» What is needed: How many lines below contain the word "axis"? Answer with that number alone.

» Supplied information:
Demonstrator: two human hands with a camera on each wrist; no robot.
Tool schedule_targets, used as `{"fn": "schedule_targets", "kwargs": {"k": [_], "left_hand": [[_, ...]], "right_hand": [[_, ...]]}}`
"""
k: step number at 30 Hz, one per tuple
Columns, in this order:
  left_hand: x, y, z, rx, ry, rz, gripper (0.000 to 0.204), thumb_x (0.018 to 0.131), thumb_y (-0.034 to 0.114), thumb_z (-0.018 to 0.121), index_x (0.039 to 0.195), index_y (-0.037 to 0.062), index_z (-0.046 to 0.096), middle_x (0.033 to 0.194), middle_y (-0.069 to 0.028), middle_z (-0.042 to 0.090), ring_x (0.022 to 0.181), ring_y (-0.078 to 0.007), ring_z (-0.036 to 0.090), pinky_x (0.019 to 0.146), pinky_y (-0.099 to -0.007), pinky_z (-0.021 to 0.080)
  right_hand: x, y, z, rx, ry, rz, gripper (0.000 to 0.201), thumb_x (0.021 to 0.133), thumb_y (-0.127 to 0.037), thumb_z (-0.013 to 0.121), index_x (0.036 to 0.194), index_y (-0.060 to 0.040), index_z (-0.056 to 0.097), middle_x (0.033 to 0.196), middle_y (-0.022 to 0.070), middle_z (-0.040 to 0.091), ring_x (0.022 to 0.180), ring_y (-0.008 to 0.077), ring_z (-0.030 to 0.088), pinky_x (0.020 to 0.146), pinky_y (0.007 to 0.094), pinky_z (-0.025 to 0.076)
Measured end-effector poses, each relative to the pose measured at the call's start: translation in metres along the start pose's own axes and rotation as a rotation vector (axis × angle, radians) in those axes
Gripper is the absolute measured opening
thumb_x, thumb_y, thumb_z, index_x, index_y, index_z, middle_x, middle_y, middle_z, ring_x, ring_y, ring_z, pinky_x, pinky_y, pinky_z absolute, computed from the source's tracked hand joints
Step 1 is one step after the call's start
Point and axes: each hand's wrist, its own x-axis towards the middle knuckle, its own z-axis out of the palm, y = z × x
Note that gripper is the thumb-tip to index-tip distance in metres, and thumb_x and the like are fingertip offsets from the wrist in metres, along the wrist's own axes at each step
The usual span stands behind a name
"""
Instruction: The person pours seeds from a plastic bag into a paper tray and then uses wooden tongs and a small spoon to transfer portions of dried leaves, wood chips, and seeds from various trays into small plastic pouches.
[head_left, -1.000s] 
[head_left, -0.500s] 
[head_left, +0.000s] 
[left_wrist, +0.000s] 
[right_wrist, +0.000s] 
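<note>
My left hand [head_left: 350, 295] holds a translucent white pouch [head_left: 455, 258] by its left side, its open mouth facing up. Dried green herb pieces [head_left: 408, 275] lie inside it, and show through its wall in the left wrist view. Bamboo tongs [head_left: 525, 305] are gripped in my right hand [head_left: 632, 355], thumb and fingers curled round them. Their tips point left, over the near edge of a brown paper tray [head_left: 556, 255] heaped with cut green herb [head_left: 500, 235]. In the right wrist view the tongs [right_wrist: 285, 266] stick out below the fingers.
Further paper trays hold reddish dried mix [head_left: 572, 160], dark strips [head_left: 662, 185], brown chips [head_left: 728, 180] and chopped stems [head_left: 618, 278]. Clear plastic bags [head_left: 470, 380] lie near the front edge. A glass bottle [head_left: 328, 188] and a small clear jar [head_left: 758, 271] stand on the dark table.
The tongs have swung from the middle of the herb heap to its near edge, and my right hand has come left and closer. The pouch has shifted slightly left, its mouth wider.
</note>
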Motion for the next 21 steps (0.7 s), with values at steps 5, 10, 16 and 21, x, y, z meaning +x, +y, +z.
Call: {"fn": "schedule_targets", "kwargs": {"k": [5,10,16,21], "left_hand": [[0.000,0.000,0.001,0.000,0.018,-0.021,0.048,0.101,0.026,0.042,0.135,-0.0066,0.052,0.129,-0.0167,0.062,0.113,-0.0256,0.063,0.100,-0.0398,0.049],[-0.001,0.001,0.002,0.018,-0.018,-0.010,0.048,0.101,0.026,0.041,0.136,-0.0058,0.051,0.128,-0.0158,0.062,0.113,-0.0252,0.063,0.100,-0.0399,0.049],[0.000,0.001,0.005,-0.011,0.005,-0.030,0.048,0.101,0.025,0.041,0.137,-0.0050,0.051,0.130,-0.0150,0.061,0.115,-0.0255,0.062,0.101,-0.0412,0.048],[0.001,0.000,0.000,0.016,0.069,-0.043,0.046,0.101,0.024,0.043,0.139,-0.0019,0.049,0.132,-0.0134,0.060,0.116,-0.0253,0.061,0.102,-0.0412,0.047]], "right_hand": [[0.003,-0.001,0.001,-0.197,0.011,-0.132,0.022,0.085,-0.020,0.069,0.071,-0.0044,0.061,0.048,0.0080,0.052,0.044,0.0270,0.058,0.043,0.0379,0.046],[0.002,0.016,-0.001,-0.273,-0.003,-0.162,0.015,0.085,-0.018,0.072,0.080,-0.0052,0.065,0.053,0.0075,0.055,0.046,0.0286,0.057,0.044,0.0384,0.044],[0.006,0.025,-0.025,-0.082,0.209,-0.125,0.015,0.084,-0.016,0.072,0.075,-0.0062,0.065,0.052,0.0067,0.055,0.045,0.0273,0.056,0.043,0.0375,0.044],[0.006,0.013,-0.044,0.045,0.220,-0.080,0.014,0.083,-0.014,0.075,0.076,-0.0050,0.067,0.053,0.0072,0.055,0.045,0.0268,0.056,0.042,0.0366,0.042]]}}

» Exercise response: 2